» EXERCISE BRIEF: Select the lines below containing the word "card".
-- -- --
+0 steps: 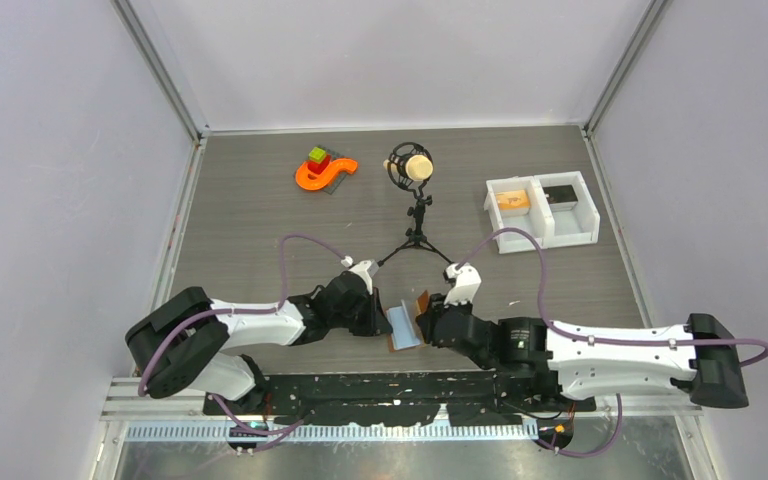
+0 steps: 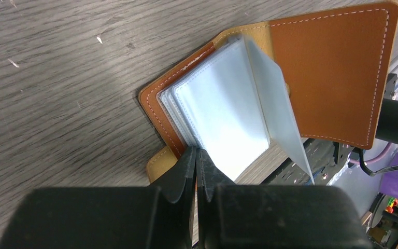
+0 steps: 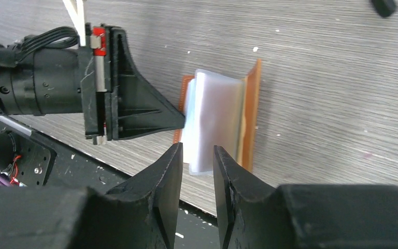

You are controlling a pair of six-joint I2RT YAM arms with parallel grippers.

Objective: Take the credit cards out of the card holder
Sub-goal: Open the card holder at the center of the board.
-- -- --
» RESULT OF THE EXERCISE:
Objective: Take the credit cards out of the card holder
Sub-goal: Open the card holder at the center of the board.

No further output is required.